What you give back must match the data below character for character.

:: SUPPLIED MATERIAL ::
┌──

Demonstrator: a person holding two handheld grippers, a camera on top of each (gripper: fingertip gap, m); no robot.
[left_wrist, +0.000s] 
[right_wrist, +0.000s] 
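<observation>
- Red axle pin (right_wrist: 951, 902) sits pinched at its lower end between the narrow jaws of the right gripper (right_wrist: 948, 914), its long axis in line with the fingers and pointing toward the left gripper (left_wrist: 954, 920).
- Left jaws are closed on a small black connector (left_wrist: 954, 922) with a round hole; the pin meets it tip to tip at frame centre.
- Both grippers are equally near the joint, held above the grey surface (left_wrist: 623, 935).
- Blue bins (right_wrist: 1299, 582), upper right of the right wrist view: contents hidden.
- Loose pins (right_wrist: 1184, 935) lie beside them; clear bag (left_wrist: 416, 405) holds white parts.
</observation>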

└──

:: WRITTEN ANSWER ::
Demonstrator: a person holding two handheld grippers, a camera on top of each (gripper: fingertip gap, m); no robot.
[left_wrist, +0.000s] 
[right_wrist, +0.000s] 
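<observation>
- Red axle pin (right_wrist: 951, 902) sits pinched at its lower end between the narrow jaws of the right gripper (right_wrist: 948, 914), its long axis in line with the fingers and pointing toward the left gripper (left_wrist: 954, 920).
- Left jaws are closed on a small black connector (left_wrist: 954, 922) with a round hole; the pin meets it tip to tip at frame centre.
- Both grippers are equally near the joint, held above the grey surface (left_wrist: 623, 935).
- Blue bins (right_wrist: 1299, 582), upper right of the right wrist view: contents hidden.
- Loose pins (right_wrist: 1184, 935) lie beside them; clear bag (left_wrist: 416, 405) holds white parts.
</observation>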

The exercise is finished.